Pickup Coil Wire Received!
Posted on September 24, 2017
Independent StudyWednesday I received the pickup coil and magnets I ordered. From this point, I started working on the pickup flatwork, the pieces of plastic that hold the magnets and coil in place. For this to work efficiently, I went to the Concordia Digital Fab Lab where I could test cutting plexiglas with laser to prepare the holes for the magnets. Due to other engagements, I was only able to test this on Friday late afternoon, and the dimensions I measured were slightly off. I will have to ensure that I spend time on this next week.
Literature
Having finished États Seconds, I started reading Perturbations, another book of analyses and interviews about Céleste Boursier-Mougenot. Although this book is both in French and in English, it is seemingly originally written in French, and translated by non-native English speakers. Here is the in-book translation of a quote that really resonated with me:
And in fact, Céleste Boursier-Mougenot remains recalcitrant non only regarding all hermeneutics interpretation of his work, but even regarding all attempt at discussion of the subject. Above and beyond the intentional semantic mutism of his works, it’s this that the artist continually harks back to with Samuel Bianchini and Christoph Cox: “at work” here is listening, and “suspended” here is the question of meaning… Whence the difficulty for his contributors […], beyond indicative correlation, in going beyond simple description of the [apparatus] and their effects, or in providing referential bearings […]
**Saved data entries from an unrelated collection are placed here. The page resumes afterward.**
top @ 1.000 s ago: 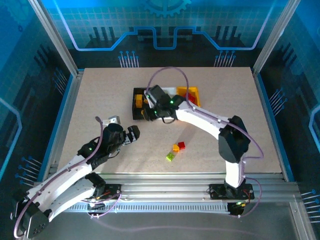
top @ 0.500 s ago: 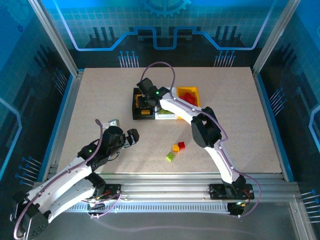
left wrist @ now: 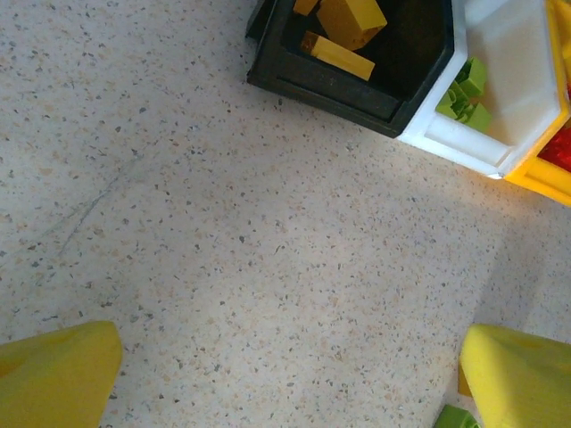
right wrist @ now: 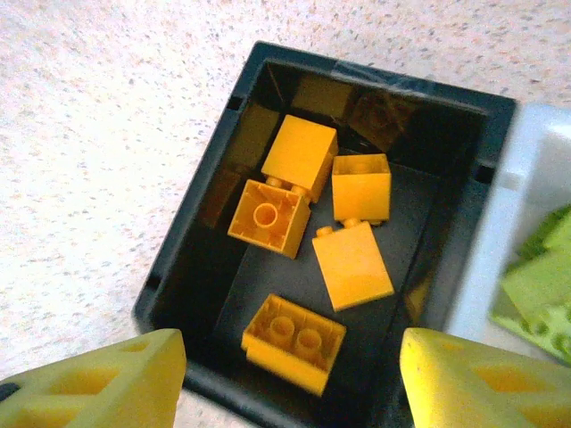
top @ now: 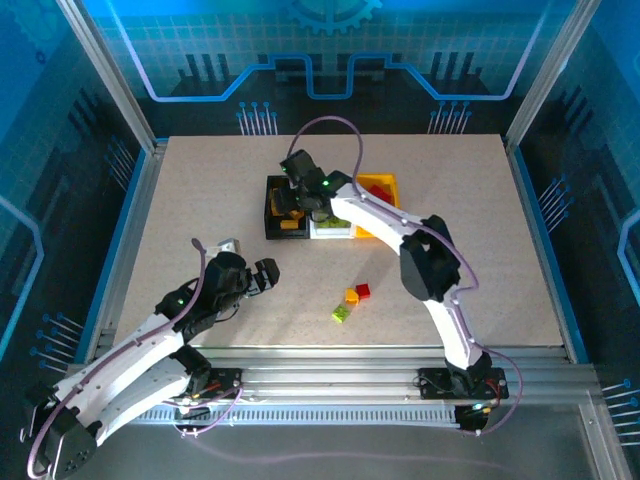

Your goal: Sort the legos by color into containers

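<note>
Tabletop [top: 200, 200] unchanged; right gripper [right wrist: 290, 370] (jaws apart) now over black bin [right wrist: 384, 85]

The worktop [top: 200, 200] is a pale speckled slab, with a faint scratch [left wrist: 89, 209] in it; blue strips [top: 122, 235] run along its left and right edges; aluminium rails [top: 330, 385] line its near edge; a blue circuit-patterned panel [top: 330, 60] stands behind its far edge.
</note>
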`<act>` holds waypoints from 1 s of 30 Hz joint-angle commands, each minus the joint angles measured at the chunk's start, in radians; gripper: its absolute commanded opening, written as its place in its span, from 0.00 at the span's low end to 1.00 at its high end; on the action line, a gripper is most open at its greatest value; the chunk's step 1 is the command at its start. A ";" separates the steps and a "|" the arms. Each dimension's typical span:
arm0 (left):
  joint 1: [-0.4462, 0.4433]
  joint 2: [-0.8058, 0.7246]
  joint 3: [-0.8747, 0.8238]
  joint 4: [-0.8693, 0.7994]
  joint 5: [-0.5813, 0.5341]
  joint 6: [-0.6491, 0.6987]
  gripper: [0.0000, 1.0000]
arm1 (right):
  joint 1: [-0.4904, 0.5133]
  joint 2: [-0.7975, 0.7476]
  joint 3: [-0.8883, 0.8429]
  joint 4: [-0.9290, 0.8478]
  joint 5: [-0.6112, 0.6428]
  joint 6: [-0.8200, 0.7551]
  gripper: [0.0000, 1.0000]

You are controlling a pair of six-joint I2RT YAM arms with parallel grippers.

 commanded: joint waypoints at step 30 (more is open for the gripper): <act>-0.311 1.031 0.701 -0.008 0.233 0.369 0.78 | -0.239 -1.071 -1.159 -0.071 0.088 0.205 0.72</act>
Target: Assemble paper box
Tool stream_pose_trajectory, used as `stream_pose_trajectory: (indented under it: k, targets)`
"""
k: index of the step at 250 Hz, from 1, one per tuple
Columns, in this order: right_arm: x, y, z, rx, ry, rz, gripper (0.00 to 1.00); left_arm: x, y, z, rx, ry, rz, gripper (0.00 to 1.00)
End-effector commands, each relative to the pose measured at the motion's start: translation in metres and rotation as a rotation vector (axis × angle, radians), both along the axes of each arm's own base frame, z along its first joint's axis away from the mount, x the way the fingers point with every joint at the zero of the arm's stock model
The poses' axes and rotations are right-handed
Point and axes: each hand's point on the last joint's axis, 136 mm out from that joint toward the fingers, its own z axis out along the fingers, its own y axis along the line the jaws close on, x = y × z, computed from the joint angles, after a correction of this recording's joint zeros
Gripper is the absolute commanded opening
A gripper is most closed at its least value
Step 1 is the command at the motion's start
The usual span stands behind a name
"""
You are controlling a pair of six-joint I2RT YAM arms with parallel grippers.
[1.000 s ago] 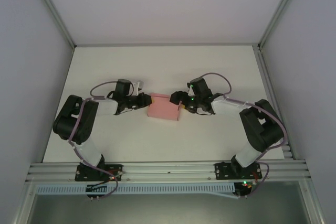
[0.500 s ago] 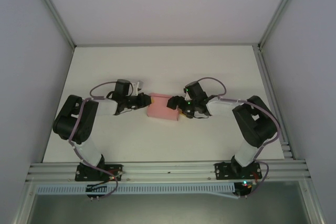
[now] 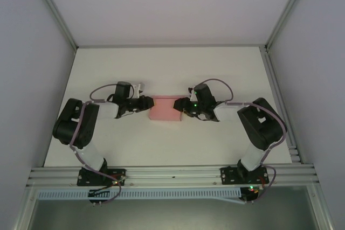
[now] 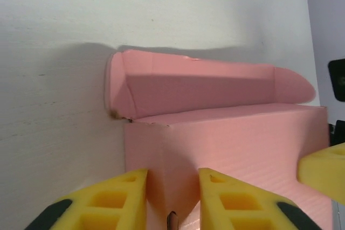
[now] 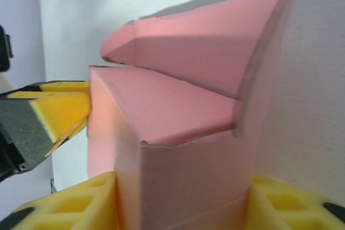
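Sitting mid-table (image 3: pixel 161 68), the paper box (image 3: pixel 165 109) lies between the two arms: pink card, plain faces, its rear flap raised with rounded end tabs. The left gripper (image 3: pixel 146 103) pinches the box's left end, fingers (image 4: pixel 124 197) narrow with a ridge of card between them. The right gripper (image 3: pixel 183 106) straddles the right end, fingers (image 5: pixel 81 203) wide and pressed against both side walls.

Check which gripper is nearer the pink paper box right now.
Neither, it's a tie: both touch it. The left gripper pinches the paper box at its left end; the right gripper straddles its right end, a finger against each side.
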Motion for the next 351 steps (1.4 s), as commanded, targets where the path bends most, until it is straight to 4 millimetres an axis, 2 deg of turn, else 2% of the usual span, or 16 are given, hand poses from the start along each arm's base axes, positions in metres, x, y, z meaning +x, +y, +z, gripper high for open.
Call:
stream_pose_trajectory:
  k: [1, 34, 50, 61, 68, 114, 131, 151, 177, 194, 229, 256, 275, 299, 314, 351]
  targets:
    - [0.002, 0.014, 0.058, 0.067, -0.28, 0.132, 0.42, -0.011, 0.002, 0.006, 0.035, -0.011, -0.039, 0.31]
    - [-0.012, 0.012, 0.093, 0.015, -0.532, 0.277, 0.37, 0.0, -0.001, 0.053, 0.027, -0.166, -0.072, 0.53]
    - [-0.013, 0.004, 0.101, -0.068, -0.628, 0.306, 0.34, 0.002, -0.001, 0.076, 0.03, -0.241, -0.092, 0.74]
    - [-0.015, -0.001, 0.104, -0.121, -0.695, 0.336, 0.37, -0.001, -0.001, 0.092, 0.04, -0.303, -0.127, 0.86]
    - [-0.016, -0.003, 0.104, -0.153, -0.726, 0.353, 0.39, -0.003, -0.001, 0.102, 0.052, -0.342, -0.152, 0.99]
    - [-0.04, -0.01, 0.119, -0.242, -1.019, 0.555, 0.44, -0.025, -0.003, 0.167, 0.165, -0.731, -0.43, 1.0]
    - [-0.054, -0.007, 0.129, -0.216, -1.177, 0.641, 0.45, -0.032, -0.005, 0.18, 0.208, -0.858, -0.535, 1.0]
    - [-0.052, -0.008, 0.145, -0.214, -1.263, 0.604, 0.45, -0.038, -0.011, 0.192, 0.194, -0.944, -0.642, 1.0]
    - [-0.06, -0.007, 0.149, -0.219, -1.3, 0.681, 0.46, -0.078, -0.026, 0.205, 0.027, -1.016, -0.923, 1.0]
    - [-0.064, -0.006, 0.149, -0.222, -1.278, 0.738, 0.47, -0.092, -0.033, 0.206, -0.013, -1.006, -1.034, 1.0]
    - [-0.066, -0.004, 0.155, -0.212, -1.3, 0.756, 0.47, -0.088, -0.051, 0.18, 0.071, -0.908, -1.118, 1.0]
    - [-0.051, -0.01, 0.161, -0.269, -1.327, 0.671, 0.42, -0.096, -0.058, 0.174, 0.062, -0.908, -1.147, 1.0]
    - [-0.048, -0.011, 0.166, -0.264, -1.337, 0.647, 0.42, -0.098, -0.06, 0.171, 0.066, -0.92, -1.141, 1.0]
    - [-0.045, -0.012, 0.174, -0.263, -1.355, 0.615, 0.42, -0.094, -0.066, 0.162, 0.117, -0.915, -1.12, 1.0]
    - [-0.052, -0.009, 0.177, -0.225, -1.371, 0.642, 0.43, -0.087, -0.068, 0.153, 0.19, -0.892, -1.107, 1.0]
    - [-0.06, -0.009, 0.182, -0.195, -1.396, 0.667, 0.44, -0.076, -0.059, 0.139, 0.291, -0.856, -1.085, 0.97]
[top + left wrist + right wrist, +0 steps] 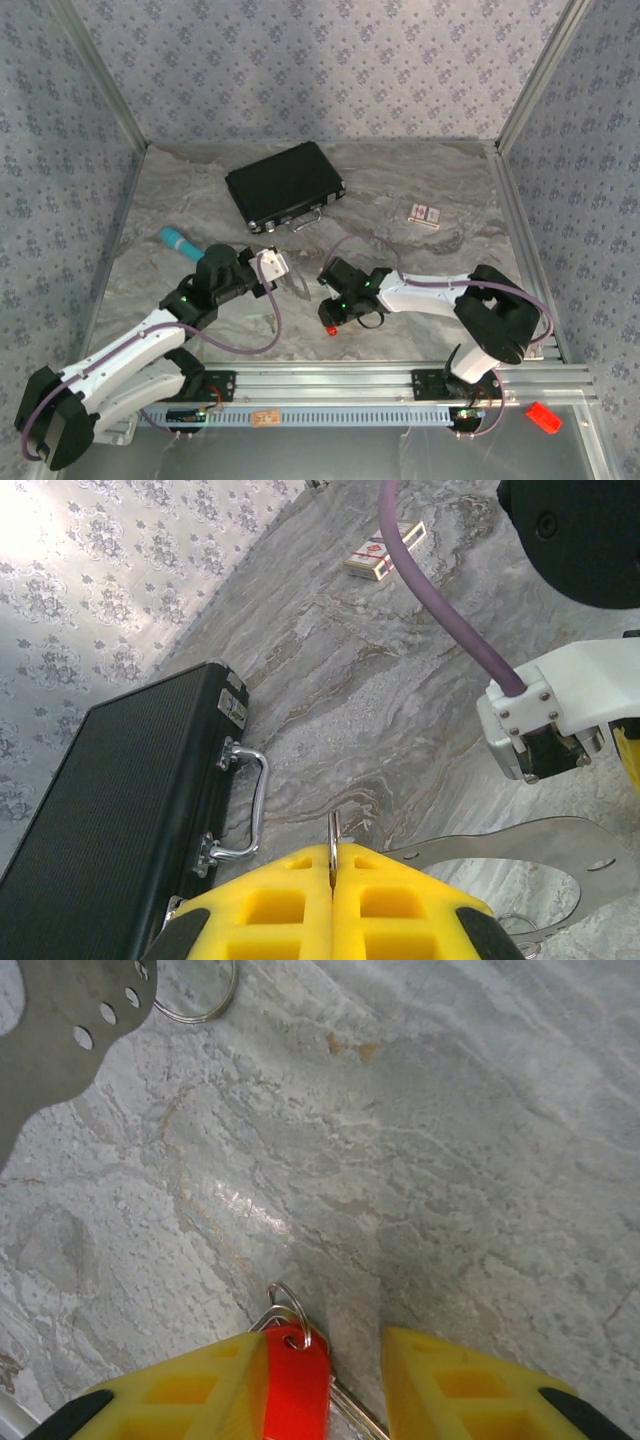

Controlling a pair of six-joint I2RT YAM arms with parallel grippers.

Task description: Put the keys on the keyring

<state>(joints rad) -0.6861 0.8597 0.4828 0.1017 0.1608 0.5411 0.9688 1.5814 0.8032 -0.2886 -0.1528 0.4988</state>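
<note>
My left gripper (333, 858) (275, 266) is shut on a thin metal ring, the keyring (333, 832), which I see edge-on between the yellow fingertips. A flat silvery plate with holes (540, 842) (55, 1030) reaches out beside it, with a second thin ring (196, 996) at its far end. A red-headed key (297, 1380) (330, 329) lies on the table with a small split ring (292, 1310) through its hole and metal blades under it. My right gripper (320, 1348) (335, 314) is open over that key: its left finger touches the red head and the right finger stands clear.
A black case (285, 185) (110, 800) with a chrome handle lies at the back, close to my left gripper. A teal stick (178, 240) lies at the left and a small card box (425, 214) (382, 552) at the right. A purple cable (440, 600) crosses above.
</note>
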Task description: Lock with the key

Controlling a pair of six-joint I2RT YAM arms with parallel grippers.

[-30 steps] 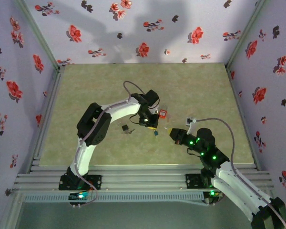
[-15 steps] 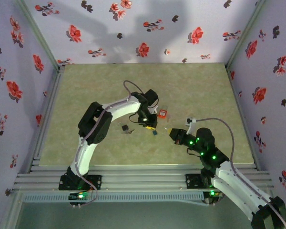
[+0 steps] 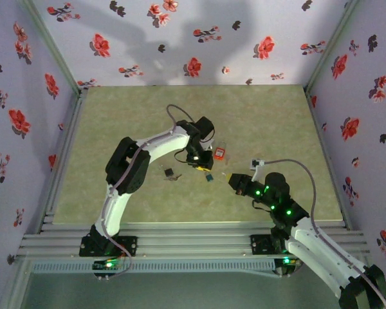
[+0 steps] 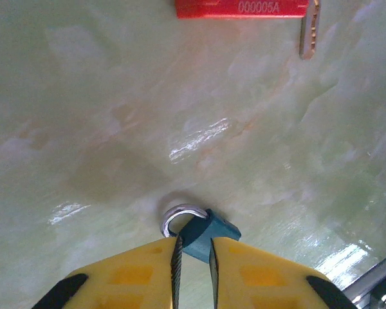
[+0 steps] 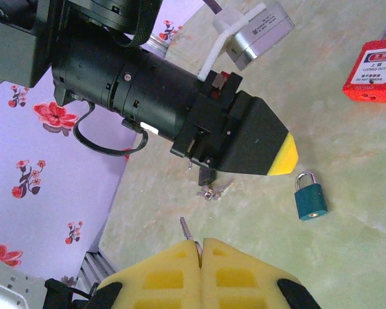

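Note:
A small teal padlock [image 3: 209, 177] with a silver shackle lies flat on the table. In the left wrist view the padlock [image 4: 209, 233] shows just past my left gripper [image 4: 193, 239], whose yellow fingers stand a narrow gap apart. From the right wrist view the left gripper [image 5: 284, 158] hangs clear of the padlock [image 5: 310, 199] without touching it. My right gripper [image 5: 201, 242] is shut on a silver key [image 5: 188, 228], whose blade sticks out to the upper left. In the top view the right gripper [image 3: 233, 182] is just right of the padlock.
A red lock [image 3: 219, 152] lies beyond the teal padlock, and a brass key [image 4: 308, 29] rests next to the red lock [image 4: 241, 8]. A small dark lock with a bunch of keys [image 3: 171, 174] lies left of the left gripper. Flowered walls ring the table.
My left gripper has opened a little, let go of the teal padlock and drawn back up and away from it. The padlock now rests on the table. The right arm has not moved.

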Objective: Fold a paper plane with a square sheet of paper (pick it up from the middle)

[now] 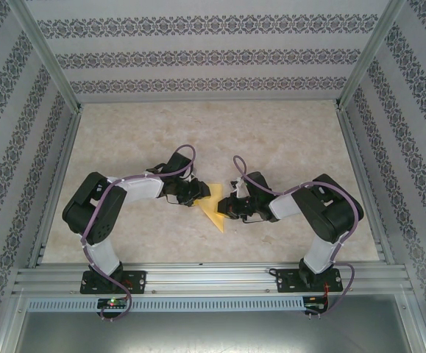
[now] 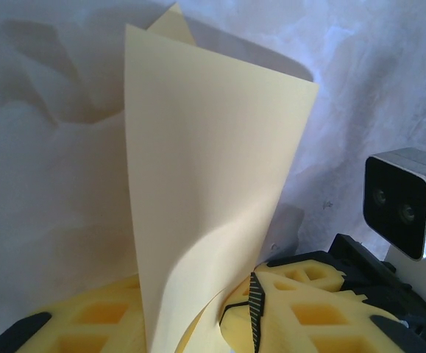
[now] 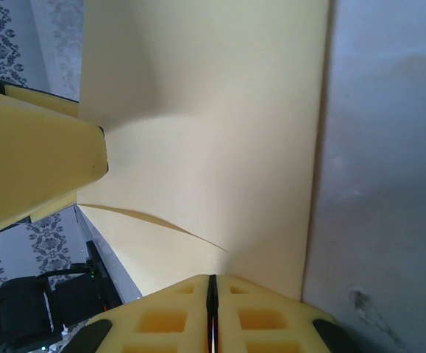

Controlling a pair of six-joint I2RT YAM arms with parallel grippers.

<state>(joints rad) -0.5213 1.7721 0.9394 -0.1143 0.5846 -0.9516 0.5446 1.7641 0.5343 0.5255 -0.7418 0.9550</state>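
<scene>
Rising between the two arms over the middle of the counter (image 1: 271, 140), the sheet of paper (image 1: 215, 209) is partly folded. From above it reads as a yellow triangle whose point aims at the near edge, so its long axis runs far to near, across the line joining the two wrists. The right fingers (image 3: 161, 323) are pressed together with only a thin seam between them. The paper's edge runs into that seam, so I judge that they pinch the sheet from its right side and carry it. The left fingers (image 2: 98, 320) stand a modest way apart, one on each side of the sheet's lower part. That gap is plainly wider than the paper, and the sheet curls through it unclamped. In the left wrist view the sheet stands straight ahead of those fingers, with a second layer peeping out behind its top corner. Both arms are about equally near, but the sheet lies inside the left fingers' gap, so the next move seems to need a squeeze, not a reach. The right grip looks like the anchor.
</scene>
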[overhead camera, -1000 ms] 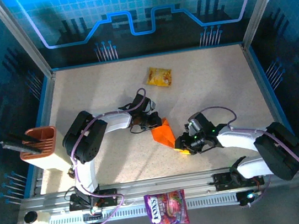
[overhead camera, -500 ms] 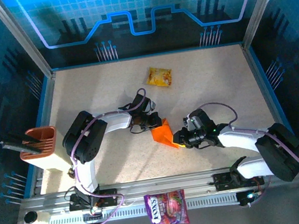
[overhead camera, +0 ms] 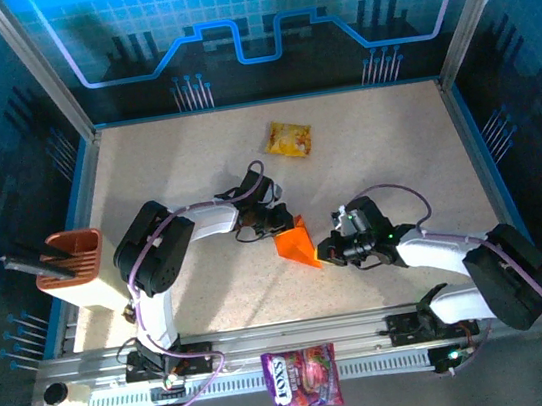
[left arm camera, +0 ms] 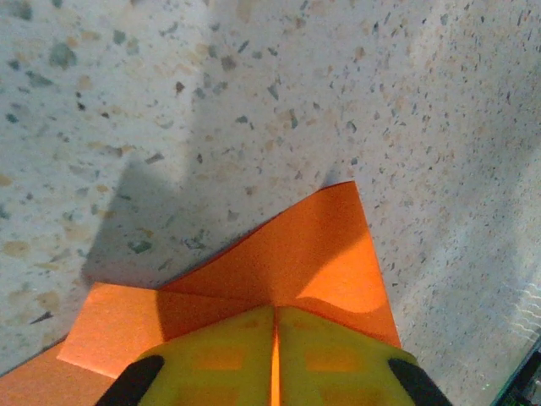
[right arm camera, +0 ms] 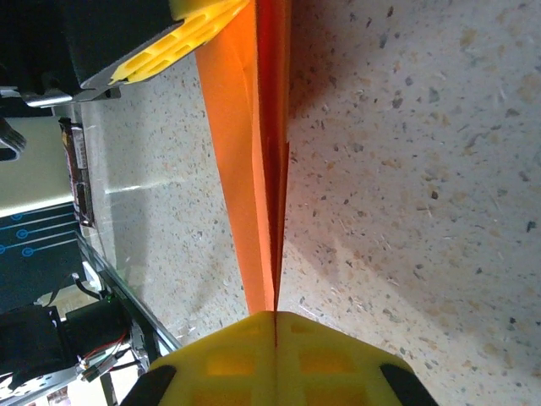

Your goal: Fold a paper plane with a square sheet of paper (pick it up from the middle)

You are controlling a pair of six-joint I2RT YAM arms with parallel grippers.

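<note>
The orange square sheet of paper (overhead camera: 297,243) is folded into a slim, pointed paper plane shape. It stands on edge at the table's middle. My left gripper (overhead camera: 282,224) is shut on its far end. In the left wrist view the yellow pads (left arm camera: 211,355) pinch a crease of the paper (left arm camera: 296,262). My right gripper (overhead camera: 325,253) is shut on the near tip. In the right wrist view the paper (right arm camera: 249,152) runs as a thin blade from my right gripper (right arm camera: 275,317) up to the left gripper's finger (right arm camera: 199,34).
A yellow-orange snack packet (overhead camera: 289,140) lies at the back centre. A purple bag (overhead camera: 303,378) rests on the near rail. An orange-brown holder (overhead camera: 69,257) stands at the left edge. Blue walls (overhead camera: 469,135) bound the speckled table.
My right gripper moved left to the paper's near tip and shut on it. The paper's flaps came together into a narrower wedge. The left gripper stayed in place.
</note>
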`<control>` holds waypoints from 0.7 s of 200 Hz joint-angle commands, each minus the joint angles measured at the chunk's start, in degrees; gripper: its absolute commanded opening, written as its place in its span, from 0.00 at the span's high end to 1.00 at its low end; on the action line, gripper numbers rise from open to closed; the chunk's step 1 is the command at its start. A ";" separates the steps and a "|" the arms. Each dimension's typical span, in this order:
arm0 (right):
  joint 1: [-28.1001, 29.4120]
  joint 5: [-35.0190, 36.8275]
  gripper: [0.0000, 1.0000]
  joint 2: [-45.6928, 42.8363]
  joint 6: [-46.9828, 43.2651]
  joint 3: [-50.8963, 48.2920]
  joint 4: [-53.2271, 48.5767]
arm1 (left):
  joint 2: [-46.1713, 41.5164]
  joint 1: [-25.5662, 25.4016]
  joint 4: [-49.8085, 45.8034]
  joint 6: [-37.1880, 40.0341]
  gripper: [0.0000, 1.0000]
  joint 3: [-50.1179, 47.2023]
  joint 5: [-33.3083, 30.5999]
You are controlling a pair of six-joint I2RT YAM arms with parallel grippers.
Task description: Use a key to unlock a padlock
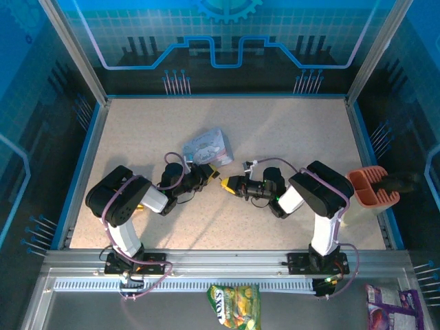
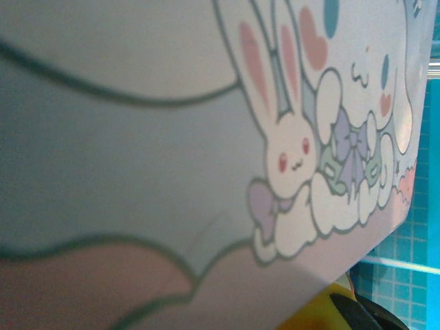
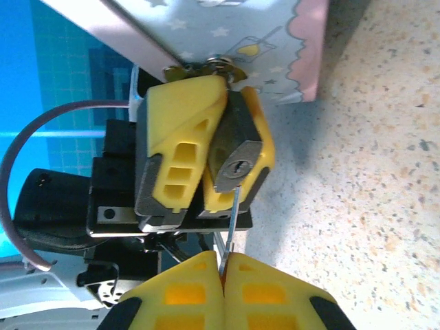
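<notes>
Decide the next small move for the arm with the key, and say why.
Probably ease the right gripper forward along the blade. It is shut on the key, whose tip sits just short of the keyhole in the padlock, and the left gripper grips that padlock.

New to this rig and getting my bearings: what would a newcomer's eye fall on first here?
In the right wrist view, the left arm's yellow fingers clamp a small dark padlock, while a slim metal key pinched in the right arm's yellow fingers points up at its keyhole. From above, both arms meet mid-table beside a pale blue cartoon tin, whose bunny artwork looms in the left wrist view.
</notes>
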 commanded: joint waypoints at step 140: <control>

While I was playing guitar for Appalaches, we were willfully refusing to provide meaning or context to our music. We were writing instrumental rock, we had no message to convey but emotions, and the names of our pieces were oftentimes portmanteaus of many things, not necessarily related to the pieces themselves. There is something similarly obscure and indirect that Bousier-Mougenot’s artworks seem to approach.
Sketches and Architecture
As I mentioned before, I want to explore the Brutalist architectural movement for inspiration of shapes. As architecture, the movement feels really oppressive, even if it is not its intention.
As an aside, there were a lot of Brutalist-inspired buildings built for workers in France. The movie Buffet Froid, set in 1979 in a not-yet inhabited Brutalist neighbourhood, is a dark comedy in which the characters are driven crazy by the oppressive architecture.
I do not intend to oppress the audience of the artwork onto which I am working, but I do need to keep this in mind. Here are a few sketches that I have done so far. Nothing impressive, but I am trying to understand some structures and warm up my hand for sketching.
Le Corbusier – Unité d’habitation
Lina Bo Bardi – São Paulo Museum of Art (MASP)
Johannes van den Broek, Jaap Bakema – Aula of the Technical University in Delft
This structure is really interesting. The shape and lines of the building remind of the 1980s Japanese animated series Transformers Headmasters, in which futuristic vehicles had hard and blocky shapes.
Clorindo Testa and SEPRA – Banco de Londres y América del Sur Headquarters
The shapes of this building are quite interesting, as they are not completely made of straight lines. The openings remind of the sound holes of acoustic guitars.